Best Two Stories That Prove That Pegasus Galaxy Grows Some Truly Excellent Aliens, Even If They Seem to Be Mostly Just Rustic-Village-Oriented on the Show Itself. Advantage AND Abstain, by Resonant, aka [info]resonant8. Stargate: Atlantis, John Sheppard/Rodney McKay. I actually have three reasons for recommending both of these stories, and I'm bound and determined to write them all down. Just - indulge me, okay? First. I have to acknowledge outstanding achievements in the field of alien-induced sex, and Resonant and Stargate: Atlantis have both been doing amazing things in this arena. Seriously. SGA is, like, the Fandom of Pervy Aliens, and Resonant is - you know what, I don't think I want to finish that sentence. It's better that way. Suffice to say that Res totally deserves some kind of frameable certificate, maybe even a plaque, from grateful aficionados of aliens who make humans have sex for reasons best known to themselves. (I'd certainly chip in, because wow.) Also, second, and more tragically, I know everyone who reads this LJ has already read these two stories. So I had to recommend them, because - because I had to, dammit - but I figured I'd put both of them together. Isn't this the perfect time for a re-read? And, finally, these stories prove that if cliches are fun, twisted cliches are even more fun. Because, like, in Advantage, the aliens aren't making them have sex; they're just making John, well, I guess you could say altruistic. (I'd say "subservient," but he so isn't. Because even when John Sheppard is a willing slave, he's still insubordinate. And that, people, is why I love him.) And in Abstain, the aliens specifically make them not have sex. Which of course causes them to have sex. What can we learn from this? Well, my take-home lesson is that everything leads to McKay and Sheppard getting it on, and it's one that I'm glad to have learned.

Best FF That Proves That Our More Local Aliens Are Very Helpful, But Also Slightly Creepy. What You Want, by The Spike, aka [info]spike21. Smallville, Clark Kent/Lex Luthor.

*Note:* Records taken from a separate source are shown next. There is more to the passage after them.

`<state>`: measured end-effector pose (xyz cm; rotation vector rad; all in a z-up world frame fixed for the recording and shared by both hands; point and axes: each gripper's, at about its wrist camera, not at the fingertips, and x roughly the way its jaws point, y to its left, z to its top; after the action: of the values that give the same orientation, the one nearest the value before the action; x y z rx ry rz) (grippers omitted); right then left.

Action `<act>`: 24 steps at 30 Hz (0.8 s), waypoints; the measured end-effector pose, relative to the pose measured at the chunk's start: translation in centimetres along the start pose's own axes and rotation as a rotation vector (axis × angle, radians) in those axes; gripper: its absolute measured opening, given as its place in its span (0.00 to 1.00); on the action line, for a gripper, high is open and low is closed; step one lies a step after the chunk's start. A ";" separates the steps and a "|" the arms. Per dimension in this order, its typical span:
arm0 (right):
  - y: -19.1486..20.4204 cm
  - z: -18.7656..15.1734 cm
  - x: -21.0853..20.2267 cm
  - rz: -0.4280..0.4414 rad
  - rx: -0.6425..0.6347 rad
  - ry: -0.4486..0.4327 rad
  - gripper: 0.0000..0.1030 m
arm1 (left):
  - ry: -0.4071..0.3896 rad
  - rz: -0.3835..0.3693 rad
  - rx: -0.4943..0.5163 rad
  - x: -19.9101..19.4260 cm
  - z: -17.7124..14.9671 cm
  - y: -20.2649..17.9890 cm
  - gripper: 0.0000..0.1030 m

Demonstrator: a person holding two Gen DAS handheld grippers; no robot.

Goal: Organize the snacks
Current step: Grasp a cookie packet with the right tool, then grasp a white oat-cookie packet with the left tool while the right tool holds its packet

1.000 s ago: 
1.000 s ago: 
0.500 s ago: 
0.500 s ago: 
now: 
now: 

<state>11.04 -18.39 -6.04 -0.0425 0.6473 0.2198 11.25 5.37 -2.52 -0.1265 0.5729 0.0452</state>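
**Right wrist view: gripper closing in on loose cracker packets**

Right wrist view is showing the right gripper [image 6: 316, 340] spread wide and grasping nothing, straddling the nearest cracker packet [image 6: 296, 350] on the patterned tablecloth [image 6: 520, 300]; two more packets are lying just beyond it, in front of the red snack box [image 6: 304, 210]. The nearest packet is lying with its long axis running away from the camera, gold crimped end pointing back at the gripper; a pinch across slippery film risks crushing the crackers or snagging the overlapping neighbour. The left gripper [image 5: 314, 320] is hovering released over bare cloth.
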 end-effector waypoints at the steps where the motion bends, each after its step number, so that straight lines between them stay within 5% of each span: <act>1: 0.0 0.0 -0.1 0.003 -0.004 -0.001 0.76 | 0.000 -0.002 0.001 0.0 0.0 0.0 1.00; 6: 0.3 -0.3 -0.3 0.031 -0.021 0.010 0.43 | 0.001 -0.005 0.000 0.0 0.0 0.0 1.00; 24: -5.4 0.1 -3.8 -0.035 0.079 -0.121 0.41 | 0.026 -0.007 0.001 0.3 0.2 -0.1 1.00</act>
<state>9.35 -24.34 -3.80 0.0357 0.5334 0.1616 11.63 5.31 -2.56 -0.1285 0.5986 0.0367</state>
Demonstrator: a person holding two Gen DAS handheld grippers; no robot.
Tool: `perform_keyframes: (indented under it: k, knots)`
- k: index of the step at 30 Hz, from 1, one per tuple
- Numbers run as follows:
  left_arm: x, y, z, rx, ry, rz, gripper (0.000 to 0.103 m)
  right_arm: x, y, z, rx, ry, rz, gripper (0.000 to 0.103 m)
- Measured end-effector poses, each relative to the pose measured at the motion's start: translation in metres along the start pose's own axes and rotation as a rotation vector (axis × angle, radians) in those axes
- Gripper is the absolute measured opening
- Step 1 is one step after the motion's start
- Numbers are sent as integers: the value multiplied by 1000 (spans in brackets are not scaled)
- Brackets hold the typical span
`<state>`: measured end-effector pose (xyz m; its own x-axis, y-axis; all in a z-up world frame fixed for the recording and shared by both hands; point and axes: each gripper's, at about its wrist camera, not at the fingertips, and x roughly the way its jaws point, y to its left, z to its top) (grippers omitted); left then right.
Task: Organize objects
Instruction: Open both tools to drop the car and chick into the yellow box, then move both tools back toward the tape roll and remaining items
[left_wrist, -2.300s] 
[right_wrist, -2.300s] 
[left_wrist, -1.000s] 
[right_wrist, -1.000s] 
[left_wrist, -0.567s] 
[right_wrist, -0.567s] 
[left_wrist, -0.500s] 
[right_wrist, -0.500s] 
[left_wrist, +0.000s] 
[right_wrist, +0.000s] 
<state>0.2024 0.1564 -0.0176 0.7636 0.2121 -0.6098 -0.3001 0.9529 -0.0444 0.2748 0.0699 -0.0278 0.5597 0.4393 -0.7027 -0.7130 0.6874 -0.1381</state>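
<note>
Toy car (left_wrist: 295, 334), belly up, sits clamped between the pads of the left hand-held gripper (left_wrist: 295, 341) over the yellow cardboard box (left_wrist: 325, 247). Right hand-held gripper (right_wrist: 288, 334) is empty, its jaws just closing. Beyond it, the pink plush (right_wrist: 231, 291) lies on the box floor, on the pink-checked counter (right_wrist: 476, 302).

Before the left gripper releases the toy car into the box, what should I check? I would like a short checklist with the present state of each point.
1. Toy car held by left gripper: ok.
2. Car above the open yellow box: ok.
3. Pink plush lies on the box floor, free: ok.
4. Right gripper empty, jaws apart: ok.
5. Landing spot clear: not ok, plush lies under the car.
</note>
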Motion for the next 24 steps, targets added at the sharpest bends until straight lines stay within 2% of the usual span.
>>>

Okay, let's get the unpleasant part out of the way first: I'm disappointed in you, Smallville fandom. Because, yes, this is a great and wonderful story in which aliens make Clark and Lex have sex, but it's the only one I've yet found in this fandom. And, granted, I haven't exactly delved into the depths of SV FF just yet, but - there should be pervy aliens everywhere in here! I shouldn't be able to click on a link without tripping over two or three stories in which aliens turn out to have needs! (Obviously, I mean aliens in addition to Clark. Because he has needs, yes, but you have to hit him with a kryptonite brick to get him to notice that. I'm just saying - why can't that brick be wielded by aliens?) But - and this is the not-complaining part of the summary, here - if there had to be just one aliens make them do it story in SV, I'm glad it was this one. Because, oh my god, the world needs a story in which a person initiates sex with another person by saying, "You should probably come here and smell me." Or am I the only one who is rendered incoherent with joy - and giggles, yes, but the joy is paramount - by that line? Hmmm. I may actually be the only one. In which case, feel free to tell me what a freak I am. I'm not afraid. Well, I mean, obviously; I just posted a whole recommendations set involving aliens who are apparently closet slashers.

-Footnote-

* I swear this will be the last fanfiction.net dig in this post. It's just - it's funny 'cause it's true! And also, I went there recently, and oh my god, people. You wouldn't believe what fangirls are Mary Sueing these days. It's like wall-to-wall Lady Raventroth of Butterfly-Kitten in there.